→ **Task directions**:
Without the pictures, give the listing below again exactly.

→ **Stored data**:

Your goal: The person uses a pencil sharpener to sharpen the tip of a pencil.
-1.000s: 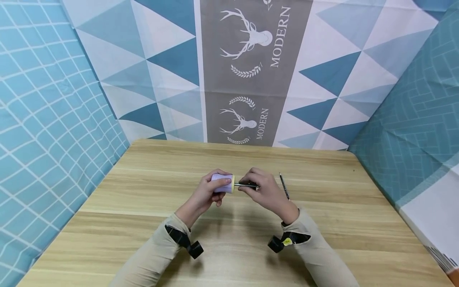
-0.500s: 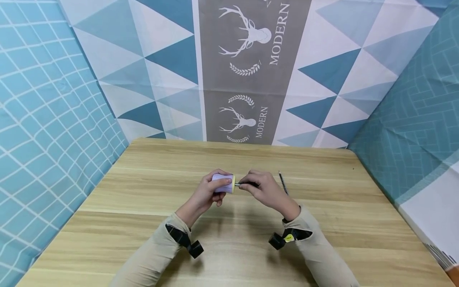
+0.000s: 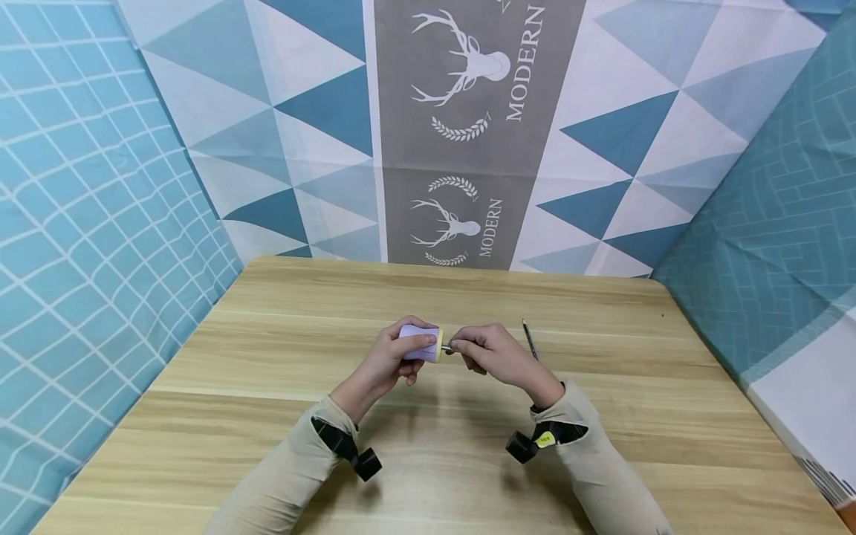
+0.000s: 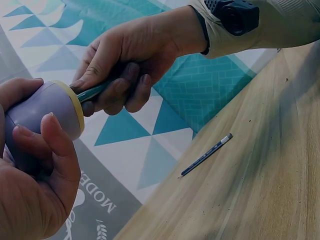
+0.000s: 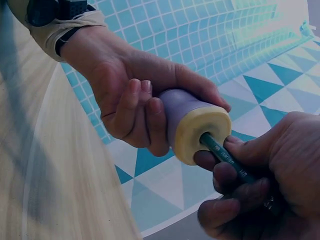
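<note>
A lilac pencil sharpener with a cream-yellow end is held in the air by my left hand, its fingers wrapped round the body. My right hand pinches a dark green pencil between thumb and fingers. In the right wrist view the pencil's front end sits inside the round hole of the yellow end, so its tip is hidden. Fingers cover much of the pencil's rear part. The two hands are close together, with the right fingertips near the hole.
A second pencil, dark with a sharpened point, lies on the wooden table just beyond the right wrist. Patterned cloth hangs behind the table and along both sides. Each wrist carries a small black camera.
My right hand has turned about the pencil, its fingers rolling over and shifting grip. Less of the pencil shows between the hands than a second ago. The left hand keeps its hold on the sharpener.
</note>
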The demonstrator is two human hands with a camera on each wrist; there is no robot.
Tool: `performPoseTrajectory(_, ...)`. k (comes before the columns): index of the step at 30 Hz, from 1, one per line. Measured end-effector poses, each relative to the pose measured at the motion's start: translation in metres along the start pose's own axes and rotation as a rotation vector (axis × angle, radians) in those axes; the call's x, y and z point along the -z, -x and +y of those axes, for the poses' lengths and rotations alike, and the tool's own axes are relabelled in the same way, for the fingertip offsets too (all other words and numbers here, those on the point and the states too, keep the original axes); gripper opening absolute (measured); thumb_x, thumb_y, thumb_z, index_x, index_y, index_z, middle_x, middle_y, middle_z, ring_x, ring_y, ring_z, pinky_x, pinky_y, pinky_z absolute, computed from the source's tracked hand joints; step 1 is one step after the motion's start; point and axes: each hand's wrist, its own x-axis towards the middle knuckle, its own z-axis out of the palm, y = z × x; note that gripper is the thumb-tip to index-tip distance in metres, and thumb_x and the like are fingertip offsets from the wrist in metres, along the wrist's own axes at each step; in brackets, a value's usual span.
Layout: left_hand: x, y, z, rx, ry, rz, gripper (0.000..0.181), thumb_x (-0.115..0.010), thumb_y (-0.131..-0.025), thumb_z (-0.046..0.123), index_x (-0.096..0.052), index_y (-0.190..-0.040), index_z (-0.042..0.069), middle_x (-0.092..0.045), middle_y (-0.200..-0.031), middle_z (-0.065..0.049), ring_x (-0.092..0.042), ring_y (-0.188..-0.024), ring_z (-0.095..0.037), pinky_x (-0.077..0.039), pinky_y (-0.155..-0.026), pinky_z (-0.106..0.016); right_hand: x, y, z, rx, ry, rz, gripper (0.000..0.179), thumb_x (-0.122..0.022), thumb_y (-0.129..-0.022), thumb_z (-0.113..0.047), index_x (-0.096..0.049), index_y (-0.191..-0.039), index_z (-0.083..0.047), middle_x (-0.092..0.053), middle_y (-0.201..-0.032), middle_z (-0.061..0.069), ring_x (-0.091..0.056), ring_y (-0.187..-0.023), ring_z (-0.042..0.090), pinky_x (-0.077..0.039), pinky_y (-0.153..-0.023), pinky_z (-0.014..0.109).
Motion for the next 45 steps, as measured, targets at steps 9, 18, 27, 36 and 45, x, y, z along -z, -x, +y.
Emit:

→ **Task result**:
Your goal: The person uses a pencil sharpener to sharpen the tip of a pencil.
-1.000s: 
-0.500s: 
+0.000s: 
+0.000s: 
+0.000s: 
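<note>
A lilac pencil sharpener with a cream-yellow end is held in the air by my left hand, its fingers wrapped round the body. My right hand pinches a dark green pencil between thumb and fingers. In the right wrist view the pencil's front end sits inside the round hole of the yellow end, so its tip is hidden. Fingers cover much of the pencil's rear part. The two hands are close together, with the right fingertips near the hole.
A second pencil, dark with a sharpened point, lies on the wooden table just beyond the right wrist. Patterned cloth hangs behind the table and along both sides. Each wrist carries a small black camera.
My right hand has turned about the pencil, its fingers rolling over and shifting grip. Less of the pencil shows between the hands than a second ago. The left hand keeps its hold on the sharpener.
</note>
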The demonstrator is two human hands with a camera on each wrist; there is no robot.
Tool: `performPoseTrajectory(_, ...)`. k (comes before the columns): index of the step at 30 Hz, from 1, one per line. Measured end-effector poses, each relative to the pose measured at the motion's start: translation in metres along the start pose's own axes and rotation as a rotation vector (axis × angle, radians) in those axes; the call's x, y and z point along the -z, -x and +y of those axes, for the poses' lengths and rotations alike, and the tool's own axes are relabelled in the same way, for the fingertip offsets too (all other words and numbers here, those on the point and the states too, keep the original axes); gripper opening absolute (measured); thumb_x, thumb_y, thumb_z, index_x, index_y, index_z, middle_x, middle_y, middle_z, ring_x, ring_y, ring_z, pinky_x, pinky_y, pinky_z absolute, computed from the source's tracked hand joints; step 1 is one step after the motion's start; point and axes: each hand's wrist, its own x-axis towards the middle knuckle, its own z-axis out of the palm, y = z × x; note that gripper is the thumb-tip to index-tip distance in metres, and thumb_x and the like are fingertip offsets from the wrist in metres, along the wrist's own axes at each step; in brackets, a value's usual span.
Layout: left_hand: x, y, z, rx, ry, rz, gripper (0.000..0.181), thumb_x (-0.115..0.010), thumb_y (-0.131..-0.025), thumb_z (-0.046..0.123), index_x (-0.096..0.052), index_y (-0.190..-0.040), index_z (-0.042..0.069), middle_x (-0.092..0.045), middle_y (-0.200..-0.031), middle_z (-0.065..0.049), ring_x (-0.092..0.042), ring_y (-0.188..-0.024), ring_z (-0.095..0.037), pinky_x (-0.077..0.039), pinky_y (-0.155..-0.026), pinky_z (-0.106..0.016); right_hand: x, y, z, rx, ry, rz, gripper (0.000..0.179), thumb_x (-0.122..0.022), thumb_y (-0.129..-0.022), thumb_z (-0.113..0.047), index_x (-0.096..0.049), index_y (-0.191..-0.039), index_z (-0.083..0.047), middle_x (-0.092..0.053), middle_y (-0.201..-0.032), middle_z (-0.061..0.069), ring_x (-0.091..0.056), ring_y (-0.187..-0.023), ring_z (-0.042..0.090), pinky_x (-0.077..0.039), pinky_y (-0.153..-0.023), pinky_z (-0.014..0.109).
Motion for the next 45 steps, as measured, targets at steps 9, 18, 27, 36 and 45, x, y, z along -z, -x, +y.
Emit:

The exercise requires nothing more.